=== WORK REQUEST ===
Could you restate every line of the data word for word?
- Opening Delimiter -
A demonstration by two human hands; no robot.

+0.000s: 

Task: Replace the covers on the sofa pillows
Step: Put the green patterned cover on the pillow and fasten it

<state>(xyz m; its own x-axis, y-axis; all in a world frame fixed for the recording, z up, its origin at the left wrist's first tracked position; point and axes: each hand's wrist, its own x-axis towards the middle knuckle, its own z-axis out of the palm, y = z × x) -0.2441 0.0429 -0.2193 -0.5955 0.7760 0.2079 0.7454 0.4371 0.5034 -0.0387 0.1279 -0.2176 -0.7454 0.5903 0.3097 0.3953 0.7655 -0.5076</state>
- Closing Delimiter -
=== RESULT OF THIS TASK ===
A demonstration by two human hands; no robot.

+0.000s: 

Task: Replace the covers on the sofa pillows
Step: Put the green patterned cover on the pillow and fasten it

<state>(xyz m; its own x-axis, y-axis; all in a world frame fixed for the recording, z up, its origin at the left wrist's first tracked position; point and axes: each hand's wrist, its own x-axis towards the middle knuckle, its own z-axis out of the palm, y = z × x) -0.2441 0.0429 -0.2193 -0.5955 0.7760 0.2079 0.7454 0.4371 0.5034 -0.0387 0.1279 -0.2176 -0.7454 0.5903 0.3097 0.3953 0.7655 -0.5076</state>

The output given here is complete.